TASK REQUIREMENTS
Repeat the data below exactly, dropping any pictures it holds.

______

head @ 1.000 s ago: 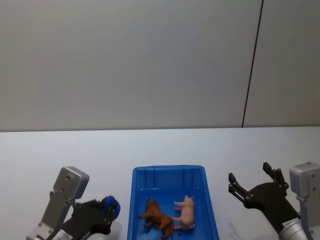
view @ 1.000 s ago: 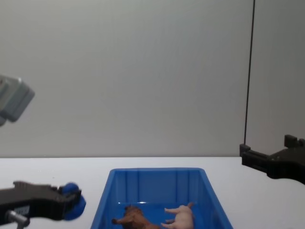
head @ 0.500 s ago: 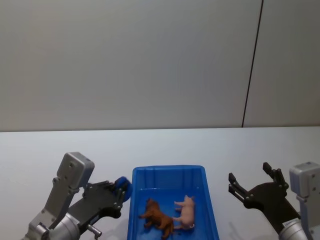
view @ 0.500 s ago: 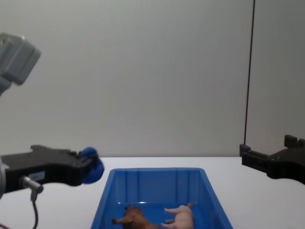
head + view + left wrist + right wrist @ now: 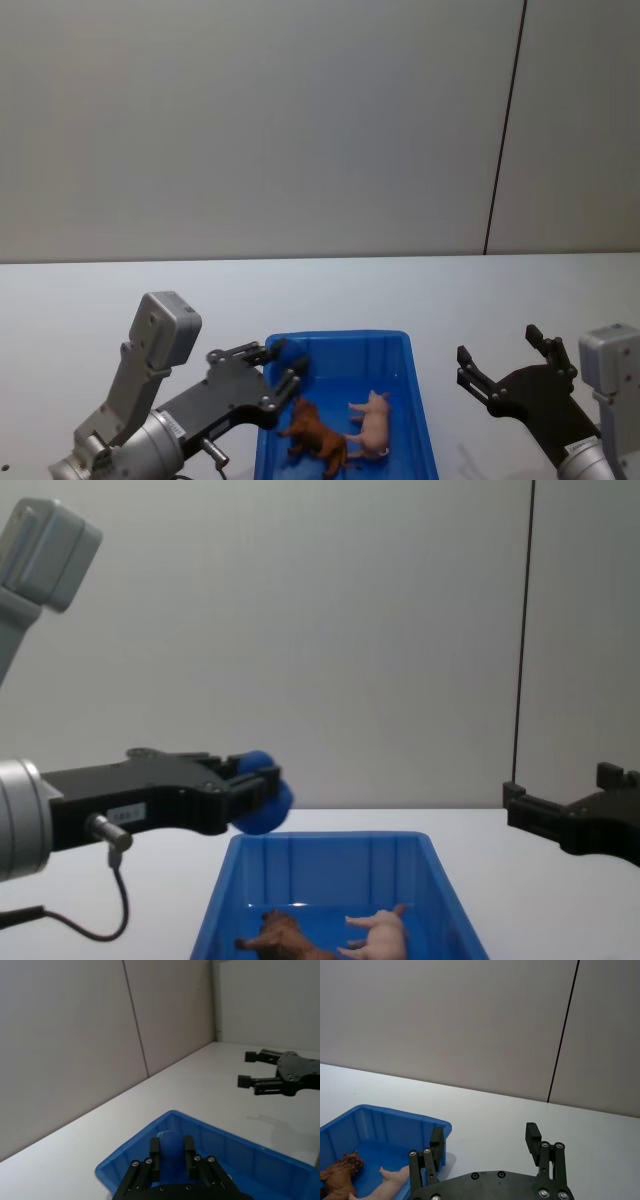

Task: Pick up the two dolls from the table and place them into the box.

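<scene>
At lower left of the head view, left gripper [image 5: 283,366] closed on a small blue ball [image 5: 262,792], held above the near-left rim of the blue box [image 5: 420,400] on the white tabletop [image 5: 100,300]. In the lower middle, brown doll [image 5: 318,434] and pink pig doll [image 5: 372,425] lying touching inside the box; probably light, stiff and smooth, best pinched across the body. At lower right, right gripper [image 5: 505,365] spread wide, holding nothing.

L gripper [image 5: 262,790] w/ ball [image 5: 262,796] blocks box [image 5: 330,848] left rim; right side open.
</scene>
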You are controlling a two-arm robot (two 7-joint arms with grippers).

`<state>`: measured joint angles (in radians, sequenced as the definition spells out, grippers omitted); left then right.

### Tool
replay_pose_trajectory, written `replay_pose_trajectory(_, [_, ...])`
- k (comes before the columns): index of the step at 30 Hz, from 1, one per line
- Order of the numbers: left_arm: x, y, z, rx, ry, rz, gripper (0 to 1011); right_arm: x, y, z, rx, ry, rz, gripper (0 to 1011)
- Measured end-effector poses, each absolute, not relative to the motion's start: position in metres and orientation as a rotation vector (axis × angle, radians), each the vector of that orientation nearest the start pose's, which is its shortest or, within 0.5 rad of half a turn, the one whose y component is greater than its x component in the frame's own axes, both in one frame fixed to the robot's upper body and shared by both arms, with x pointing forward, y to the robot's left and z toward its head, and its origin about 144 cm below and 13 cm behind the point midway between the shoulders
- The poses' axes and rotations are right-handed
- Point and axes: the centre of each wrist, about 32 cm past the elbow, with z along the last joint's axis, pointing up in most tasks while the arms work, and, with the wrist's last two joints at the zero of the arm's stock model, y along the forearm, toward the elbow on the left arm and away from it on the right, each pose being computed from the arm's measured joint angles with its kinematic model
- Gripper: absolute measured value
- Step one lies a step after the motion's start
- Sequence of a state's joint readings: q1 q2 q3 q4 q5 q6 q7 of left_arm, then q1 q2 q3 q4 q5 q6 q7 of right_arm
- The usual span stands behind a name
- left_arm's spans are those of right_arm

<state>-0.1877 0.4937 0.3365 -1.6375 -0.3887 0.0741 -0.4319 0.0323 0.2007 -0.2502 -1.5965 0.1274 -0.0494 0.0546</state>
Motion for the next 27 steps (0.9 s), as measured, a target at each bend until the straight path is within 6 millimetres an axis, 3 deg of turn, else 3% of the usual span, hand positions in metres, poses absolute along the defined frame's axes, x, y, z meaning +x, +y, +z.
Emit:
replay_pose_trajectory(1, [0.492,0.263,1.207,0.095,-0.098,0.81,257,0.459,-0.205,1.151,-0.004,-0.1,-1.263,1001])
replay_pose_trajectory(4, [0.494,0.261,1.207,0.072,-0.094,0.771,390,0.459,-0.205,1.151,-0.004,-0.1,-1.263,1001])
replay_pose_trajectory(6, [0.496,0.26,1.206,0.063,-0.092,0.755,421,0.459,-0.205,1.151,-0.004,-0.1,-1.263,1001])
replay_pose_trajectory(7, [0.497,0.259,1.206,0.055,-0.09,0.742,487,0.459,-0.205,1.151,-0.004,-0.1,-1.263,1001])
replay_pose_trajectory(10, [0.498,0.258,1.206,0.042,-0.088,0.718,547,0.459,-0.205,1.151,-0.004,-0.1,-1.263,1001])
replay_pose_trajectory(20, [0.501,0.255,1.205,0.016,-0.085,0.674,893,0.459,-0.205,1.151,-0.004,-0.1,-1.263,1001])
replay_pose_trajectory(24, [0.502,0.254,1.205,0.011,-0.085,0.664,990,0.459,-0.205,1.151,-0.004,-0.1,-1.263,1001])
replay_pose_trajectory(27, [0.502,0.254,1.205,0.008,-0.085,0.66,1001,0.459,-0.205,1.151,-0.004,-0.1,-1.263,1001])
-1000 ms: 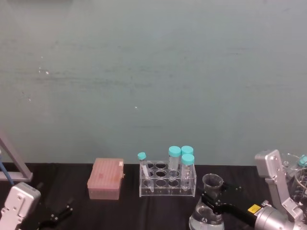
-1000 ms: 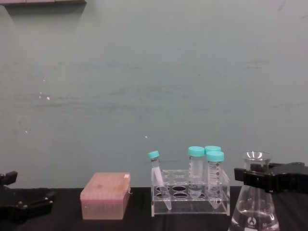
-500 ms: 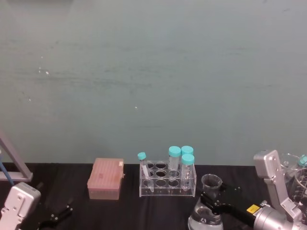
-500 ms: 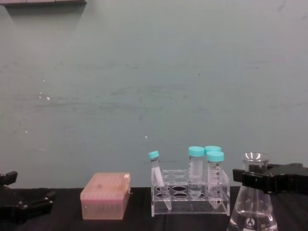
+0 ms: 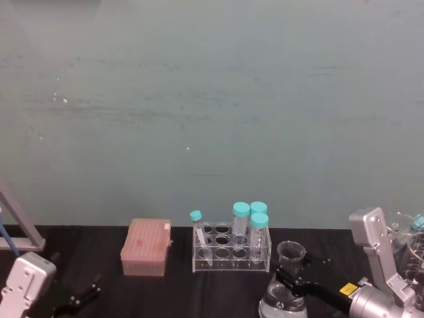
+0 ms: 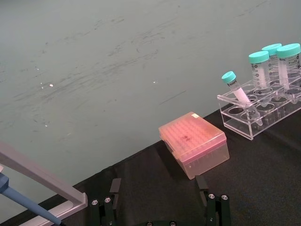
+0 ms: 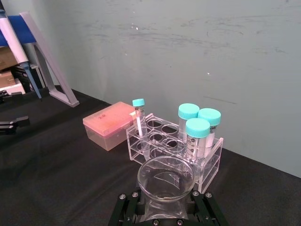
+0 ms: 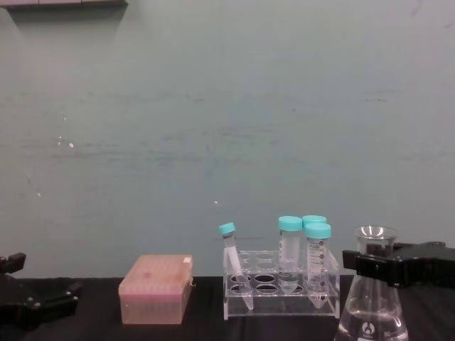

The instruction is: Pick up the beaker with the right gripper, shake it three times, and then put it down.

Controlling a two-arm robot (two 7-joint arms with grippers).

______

YOUR SOLUTION
head @ 1.000 s ago: 
view @ 1.000 s ago: 
head @ 0.500 s ago: 
view @ 0.500 s ago: 
head + view + left wrist + right wrist @ now: 

Task: Pick up the two dolls from the table and place them into the box.

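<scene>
At lower left of the head view, left gripper [image 5: 283,366] closed on a small blue ball [image 5: 262,792], held above the near-left rim of the blue box [image 5: 420,400] on the white tabletop [image 5: 100,300]. In the lower middle, brown doll [image 5: 318,434] and pink pig doll [image 5: 372,425] lying touching inside the box; probably light, stiff and smooth, best pinched across the body. At lower right, right gripper [image 5: 505,365] spread wide, holding nothing.

L gripper [image 5: 262,790] w/ ball [image 5: 262,796] blocks box [image 5: 330,848] left rim; right side open.
</scene>
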You are controlling a two-arm robot (two 7-joint arms with grippers).

`<state>`: measured joint angles (in radians, sequenced as the definition spells out, grippers omitted); left then right.

### Tool
replay_pose_trajectory, written `replay_pose_trajectory(_, [_, ...])`
- k (comes before the columns): index of the step at 30 Hz, from 1, one per line
- Order of the numbers: left_arm: x, y, z, rx, ry, rz, gripper (0 to 1011); right_arm: x, y, z, rx, ry, rz, gripper (0 to 1011)
- Measured end-effector poses, each absolute, not relative to the motion's start: position in metres and orientation as a rotation vector (axis × angle, radians), each the vector of that orientation nearest the start pose's, which is its shortest or, within 0.5 rad of half a turn, the one whose y component is greater than its x component in the frame's own axes, both in one frame fixed to the robot's upper body and shared by both arms, with x pointing forward, y to the robot's left and z toward its head, and its origin about 144 cm below and 13 cm behind the point midway between the shoulders
- The poses' axes and rotations are right-handed
- Point and axes: the centre of each wrist, about 32 cm past the elbow, with z along the last joint's axis, pointing up in most tasks while the arms work, and, with the wrist's last two joints at the zero of the arm's stock model, y along the forearm, toward the elbow on the left arm and away from it on the right, each pose being computed from the arm's measured joint angles with its kinematic model
- Gripper: absolute measured value
- Step one lies a step after the motion's start
- Sequence of a state's joint readings: q1 q2 q3 q4 q5 q6 q7 of left_arm, then q1 q2 q3 q4 q5 q6 q7 of right_arm
- The usual span stands behind a name
- left_arm's spans are those of right_arm

<state>-0.1877 0.4937 0.3365 -1.6375 -0.3887 0.0741 -0.4319 0.0323 0.2007 -0.2502 -1.5965 0.1274 -0.0494 0.0546</state>
Motion for the next 27 steps (0.9 s), as measured, a target at each bend until the straight path is within 6 millimetres an axis, 3 deg of turn, else 3% of the usual span, hand positions in metres, poses absolute along the defined frame's axes, x, y, z meaning +x, +y, +z.
Emit:
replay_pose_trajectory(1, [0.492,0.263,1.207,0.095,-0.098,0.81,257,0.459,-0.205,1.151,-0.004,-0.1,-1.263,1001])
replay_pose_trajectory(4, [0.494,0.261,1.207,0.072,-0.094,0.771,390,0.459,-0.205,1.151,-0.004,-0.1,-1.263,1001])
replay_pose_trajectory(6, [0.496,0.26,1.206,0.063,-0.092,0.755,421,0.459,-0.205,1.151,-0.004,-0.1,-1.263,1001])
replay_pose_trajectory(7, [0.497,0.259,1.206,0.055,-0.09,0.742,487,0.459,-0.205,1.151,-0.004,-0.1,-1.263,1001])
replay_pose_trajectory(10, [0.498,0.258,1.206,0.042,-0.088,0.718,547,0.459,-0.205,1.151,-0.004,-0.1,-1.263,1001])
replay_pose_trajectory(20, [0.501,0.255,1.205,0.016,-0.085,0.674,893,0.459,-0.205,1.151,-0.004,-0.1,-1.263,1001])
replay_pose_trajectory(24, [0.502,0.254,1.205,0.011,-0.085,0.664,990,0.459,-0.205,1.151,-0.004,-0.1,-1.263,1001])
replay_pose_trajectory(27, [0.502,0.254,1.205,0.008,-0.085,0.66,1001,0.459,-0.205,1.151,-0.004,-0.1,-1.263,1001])
-1000 ms: 
-1000 ms: 
-500 ms: 
-500 ms: 
+0 ms: 
+0 ms: 
+0 ms: 
+0 ms: 

The instruction is: Pick up the beaker with the right gripper, shake it three times, and then put it down.

Controlling a two-arm robot (two 7-joint arms with grippers).

The required output has now been supplied.